- HOW TO COMPLETE THIS TASK
Please output the data below exactly as given, starting at its first line and stopping after the line that contains "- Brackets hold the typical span".

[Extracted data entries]
**********

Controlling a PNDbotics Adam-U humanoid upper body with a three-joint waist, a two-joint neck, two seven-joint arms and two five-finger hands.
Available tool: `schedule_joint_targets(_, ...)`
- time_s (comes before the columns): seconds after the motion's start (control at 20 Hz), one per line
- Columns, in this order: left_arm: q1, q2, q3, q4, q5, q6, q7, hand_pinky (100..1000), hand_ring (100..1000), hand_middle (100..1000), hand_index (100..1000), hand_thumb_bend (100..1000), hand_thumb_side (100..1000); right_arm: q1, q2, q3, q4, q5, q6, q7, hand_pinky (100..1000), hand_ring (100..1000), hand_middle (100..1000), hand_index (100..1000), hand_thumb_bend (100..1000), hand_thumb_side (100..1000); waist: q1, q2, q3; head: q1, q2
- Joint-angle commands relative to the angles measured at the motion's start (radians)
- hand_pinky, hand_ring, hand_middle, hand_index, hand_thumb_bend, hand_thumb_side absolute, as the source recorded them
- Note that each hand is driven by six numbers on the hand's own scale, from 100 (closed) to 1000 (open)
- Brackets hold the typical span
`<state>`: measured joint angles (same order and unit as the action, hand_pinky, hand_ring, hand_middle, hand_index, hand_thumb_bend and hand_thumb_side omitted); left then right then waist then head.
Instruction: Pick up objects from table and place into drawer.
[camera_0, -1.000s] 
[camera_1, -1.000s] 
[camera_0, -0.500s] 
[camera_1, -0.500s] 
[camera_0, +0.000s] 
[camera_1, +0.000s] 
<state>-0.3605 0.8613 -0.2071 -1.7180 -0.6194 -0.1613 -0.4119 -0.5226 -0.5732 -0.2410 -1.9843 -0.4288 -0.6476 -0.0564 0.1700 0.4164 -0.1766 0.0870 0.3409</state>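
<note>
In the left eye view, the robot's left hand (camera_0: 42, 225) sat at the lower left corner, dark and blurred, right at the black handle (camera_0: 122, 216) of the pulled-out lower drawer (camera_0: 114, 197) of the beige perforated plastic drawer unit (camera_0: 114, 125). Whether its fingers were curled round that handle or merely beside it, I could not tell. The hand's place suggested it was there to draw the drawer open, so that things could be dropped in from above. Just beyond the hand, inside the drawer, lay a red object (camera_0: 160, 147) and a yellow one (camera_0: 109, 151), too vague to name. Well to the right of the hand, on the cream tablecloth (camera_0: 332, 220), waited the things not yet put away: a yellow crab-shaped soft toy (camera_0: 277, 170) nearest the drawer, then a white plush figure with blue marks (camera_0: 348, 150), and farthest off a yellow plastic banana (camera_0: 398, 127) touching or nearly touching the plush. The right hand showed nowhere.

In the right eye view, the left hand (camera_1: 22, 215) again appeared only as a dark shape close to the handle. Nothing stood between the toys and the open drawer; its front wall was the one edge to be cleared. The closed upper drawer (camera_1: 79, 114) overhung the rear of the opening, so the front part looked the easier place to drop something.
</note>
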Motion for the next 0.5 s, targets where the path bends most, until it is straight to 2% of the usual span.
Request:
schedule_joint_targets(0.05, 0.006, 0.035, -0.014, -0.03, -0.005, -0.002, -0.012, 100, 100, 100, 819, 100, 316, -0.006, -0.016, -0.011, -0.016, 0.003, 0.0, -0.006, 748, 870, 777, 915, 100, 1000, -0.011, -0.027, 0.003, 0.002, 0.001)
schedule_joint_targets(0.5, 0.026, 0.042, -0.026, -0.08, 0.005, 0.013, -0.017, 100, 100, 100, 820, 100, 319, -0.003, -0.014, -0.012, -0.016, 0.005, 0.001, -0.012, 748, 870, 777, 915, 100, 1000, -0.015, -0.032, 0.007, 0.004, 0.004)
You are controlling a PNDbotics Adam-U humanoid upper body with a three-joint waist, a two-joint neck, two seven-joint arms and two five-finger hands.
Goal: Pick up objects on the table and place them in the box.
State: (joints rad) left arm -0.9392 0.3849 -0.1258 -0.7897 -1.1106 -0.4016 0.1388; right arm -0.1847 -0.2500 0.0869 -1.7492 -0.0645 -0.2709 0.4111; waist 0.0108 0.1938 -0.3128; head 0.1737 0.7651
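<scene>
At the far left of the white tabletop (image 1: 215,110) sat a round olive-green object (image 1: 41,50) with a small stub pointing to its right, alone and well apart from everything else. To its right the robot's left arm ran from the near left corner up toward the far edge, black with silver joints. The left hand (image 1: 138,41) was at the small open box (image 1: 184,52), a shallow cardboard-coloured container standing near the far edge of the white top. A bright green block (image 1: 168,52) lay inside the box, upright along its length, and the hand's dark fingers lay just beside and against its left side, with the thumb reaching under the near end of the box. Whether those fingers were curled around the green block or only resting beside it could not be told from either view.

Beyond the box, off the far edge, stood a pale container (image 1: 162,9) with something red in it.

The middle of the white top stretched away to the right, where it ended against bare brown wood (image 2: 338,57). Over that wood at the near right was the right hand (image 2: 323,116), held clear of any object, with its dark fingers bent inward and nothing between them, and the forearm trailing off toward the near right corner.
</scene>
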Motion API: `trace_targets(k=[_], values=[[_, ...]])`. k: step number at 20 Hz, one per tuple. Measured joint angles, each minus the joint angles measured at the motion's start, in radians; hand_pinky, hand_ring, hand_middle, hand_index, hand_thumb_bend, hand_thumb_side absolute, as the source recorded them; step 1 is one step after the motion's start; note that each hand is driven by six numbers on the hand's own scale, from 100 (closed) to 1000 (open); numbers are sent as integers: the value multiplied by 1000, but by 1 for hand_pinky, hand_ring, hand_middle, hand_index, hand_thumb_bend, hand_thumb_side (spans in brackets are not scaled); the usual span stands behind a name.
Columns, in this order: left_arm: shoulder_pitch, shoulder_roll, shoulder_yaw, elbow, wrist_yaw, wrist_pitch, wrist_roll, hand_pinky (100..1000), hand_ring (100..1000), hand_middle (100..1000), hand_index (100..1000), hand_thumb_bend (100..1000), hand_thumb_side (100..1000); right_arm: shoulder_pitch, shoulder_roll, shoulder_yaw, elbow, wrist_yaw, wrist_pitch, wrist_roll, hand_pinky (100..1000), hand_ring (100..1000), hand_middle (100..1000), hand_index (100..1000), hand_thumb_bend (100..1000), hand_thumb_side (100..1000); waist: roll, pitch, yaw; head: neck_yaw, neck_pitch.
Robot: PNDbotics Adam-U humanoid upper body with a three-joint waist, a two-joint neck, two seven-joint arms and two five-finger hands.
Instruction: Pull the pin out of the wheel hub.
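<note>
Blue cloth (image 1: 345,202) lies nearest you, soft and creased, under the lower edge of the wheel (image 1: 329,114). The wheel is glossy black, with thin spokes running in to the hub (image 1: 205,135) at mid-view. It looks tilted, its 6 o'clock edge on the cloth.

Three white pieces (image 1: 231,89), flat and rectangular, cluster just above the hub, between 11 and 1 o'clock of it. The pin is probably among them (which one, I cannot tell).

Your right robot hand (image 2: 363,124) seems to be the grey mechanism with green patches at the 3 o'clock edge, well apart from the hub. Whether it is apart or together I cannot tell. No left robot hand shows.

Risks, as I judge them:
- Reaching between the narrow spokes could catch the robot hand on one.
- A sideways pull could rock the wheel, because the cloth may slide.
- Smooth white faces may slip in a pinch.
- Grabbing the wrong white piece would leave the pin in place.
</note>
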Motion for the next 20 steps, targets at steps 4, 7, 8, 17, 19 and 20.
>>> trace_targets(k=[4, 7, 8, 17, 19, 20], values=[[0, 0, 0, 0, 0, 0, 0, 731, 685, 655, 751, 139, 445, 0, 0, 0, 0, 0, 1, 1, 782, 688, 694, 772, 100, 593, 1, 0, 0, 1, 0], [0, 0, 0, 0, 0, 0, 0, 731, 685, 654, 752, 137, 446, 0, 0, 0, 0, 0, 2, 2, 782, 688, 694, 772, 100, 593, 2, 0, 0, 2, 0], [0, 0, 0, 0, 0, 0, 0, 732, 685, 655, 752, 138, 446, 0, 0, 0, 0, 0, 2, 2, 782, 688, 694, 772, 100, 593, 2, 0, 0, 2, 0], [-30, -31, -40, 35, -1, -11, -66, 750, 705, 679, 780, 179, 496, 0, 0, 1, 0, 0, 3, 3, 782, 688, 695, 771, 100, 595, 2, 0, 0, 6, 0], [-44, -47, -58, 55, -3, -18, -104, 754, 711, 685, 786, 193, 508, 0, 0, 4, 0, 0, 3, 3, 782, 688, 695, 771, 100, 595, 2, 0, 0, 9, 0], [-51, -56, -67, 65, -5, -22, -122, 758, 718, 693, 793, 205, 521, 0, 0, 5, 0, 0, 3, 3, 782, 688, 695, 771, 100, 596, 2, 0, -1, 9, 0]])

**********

- SOLVED EXERCISE
Controlling a PNDbotics Adam-U humanoid upper body with a three-joint waist, a two-joint neck, two seven-joint arms and two five-finger hands.
Available tool: `schedule_joint_targets(_, ...)`
- time_s (comes before the columns): seconds after the motion's start (control at 20 Hz), one per line
- Columns, in this order: left_arm: q1, q2, q3, q4, q5, q6, q7, hand_pinky (100..1000), hand_ring (100..1000), hand_middle (100..1000), hand_index (100..1000), hand_thumb_bend (100..1000), hand_thumb_side (100..1000); right_arm: q1, q2, q3, q4, q5, q6, q7, hand_pinky (100..1000), hand_ring (100..1000), hand_middle (100..1000), hand_index (100..1000), hand_thumb_bend (100..1000), hand_thumb_side (100..1000); waist: q1, q2, q3; head: q1, q2
- Joint-angle commands relative to the angles measured at the motion's start (radians)
- hand_pinky, hand_ring, hand_middle, hand_index, hand_thumb_bend, hand_thumb_side absolute, as the source recorded them
- Note that each hand is driven by six numbers on the hand's own scale, from 100 (closed) to 1000 (open)
- Brackets hold the typical span

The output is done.